TASK STATEMENT:
The listing is to be transcribed in full, with its images left out.

DATASET SECTION:
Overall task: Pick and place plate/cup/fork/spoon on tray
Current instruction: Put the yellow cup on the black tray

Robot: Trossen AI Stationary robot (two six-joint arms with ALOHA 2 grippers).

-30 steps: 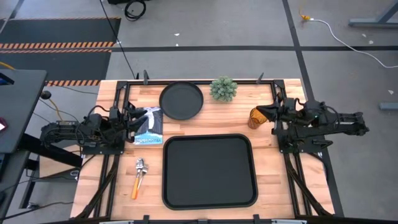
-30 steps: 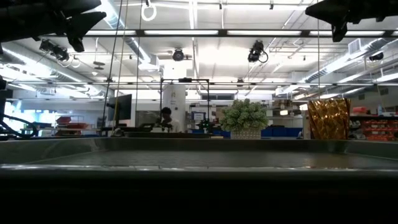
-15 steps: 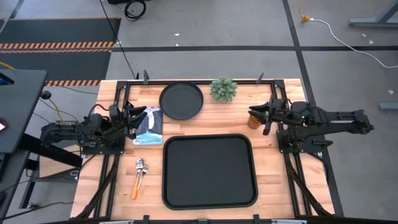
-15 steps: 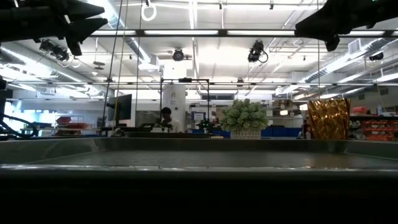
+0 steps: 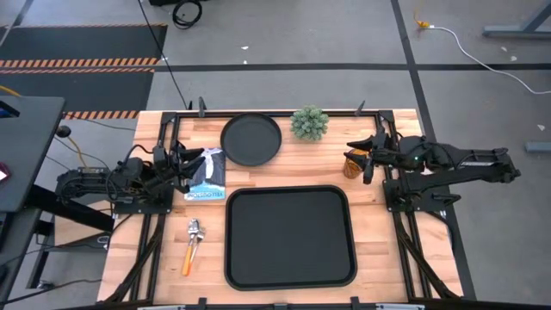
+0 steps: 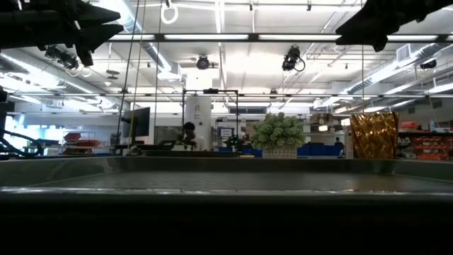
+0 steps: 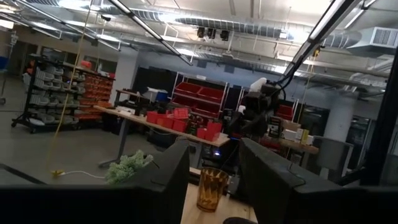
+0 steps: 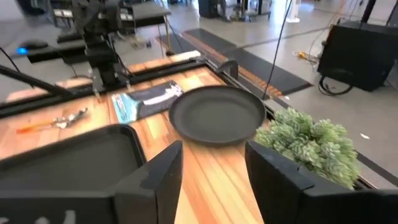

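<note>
From above, we see the right gripper (image 5: 359, 159) hanging directly over the cup (image 5: 352, 164), which stands on the wooden table (image 5: 379, 258) just off the tray's (image 5: 290, 237) far right corner. Its fingers are spread with nothing between them. We judge the main risk here: coming down off-centre could let a finger strike the rim and tip the cup, or push it against the small plant (image 5: 310, 122) nearby. The plate (image 5: 251, 139) sits at the far edge and the fork (image 5: 189, 255) and spoon (image 5: 195, 229) lie left of the tray, so nothing is on the tray yet. The left gripper (image 5: 184, 164) waits over a blue-and-white packet (image 5: 207, 175).

From table height, we see the cup (image 6: 374, 134) upright at the right, amber and ribbed, with the plant (image 6: 278, 135) to its left. Its glossy, faceted wall could slip in a light pinch, we think. A person (image 6: 188, 134) stands far behind.

From the left wrist, we see the cup (image 7: 211, 189) across the table; this gripper's fingers stand apart and empty.

From the right wrist, we see the plate (image 8: 217, 114), plant (image 8: 309, 144), packet (image 8: 144, 100), tray (image 8: 68, 163) and cutlery (image 8: 57, 122) ahead, but the cup is hidden below, so alignment cannot be checked here.
</note>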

SOLUTION TO THE PROBLEM:
Overall task: Pick and place plate/cup/fork/spoon on tray
Current instruction: Put the yellow cup on the black tray

Robot: Trossen AI Stationary robot (two six-joint arms with ALOHA 2 grippers).

-30 steps: 
-30 steps: 
-15 steps: 
-15 steps: 
+0 steps: 
+0 steps: 
+0 steps: 
+0 steps: 

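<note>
From above, we see the right gripper (image 5: 359, 159) hanging directly over the cup (image 5: 352, 164), which stands on the wooden table (image 5: 379, 258) just off the tray's (image 5: 290, 237) far right corner. Its fingers are spread with nothing between them. We judge the main risk here: coming down off-centre could let a finger strike the rim and tip the cup, or push it against the small plant (image 5: 310, 122) nearby. The plate (image 5: 251, 139) sits at the far edge and the fork (image 5: 189, 255) and spoon (image 5: 195, 229) lie left of the tray, so nothing is on the tray yet. The left gripper (image 5: 184, 164) waits over a blue-and-white packet (image 5: 207, 175).

From table height, we see the cup (image 6: 374, 134) upright at the right, amber and ribbed, with the plant (image 6: 278, 135) to its left. Its glossy, faceted wall could slip in a light pinch, we think. A person (image 6: 188, 134) stands far behind.

From the left wrist, we see the cup (image 7: 211, 189) across the table; this gripper's fingers stand apart and empty.

From the right wrist, we see the plate (image 8: 217, 114), plant (image 8: 309, 144), packet (image 8: 144, 100), tray (image 8: 68, 163) and cutlery (image 8: 57, 122) ahead, but the cup is hidden below, so alignment cannot be checked here.
</note>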

The exercise is done, with nothing more to add.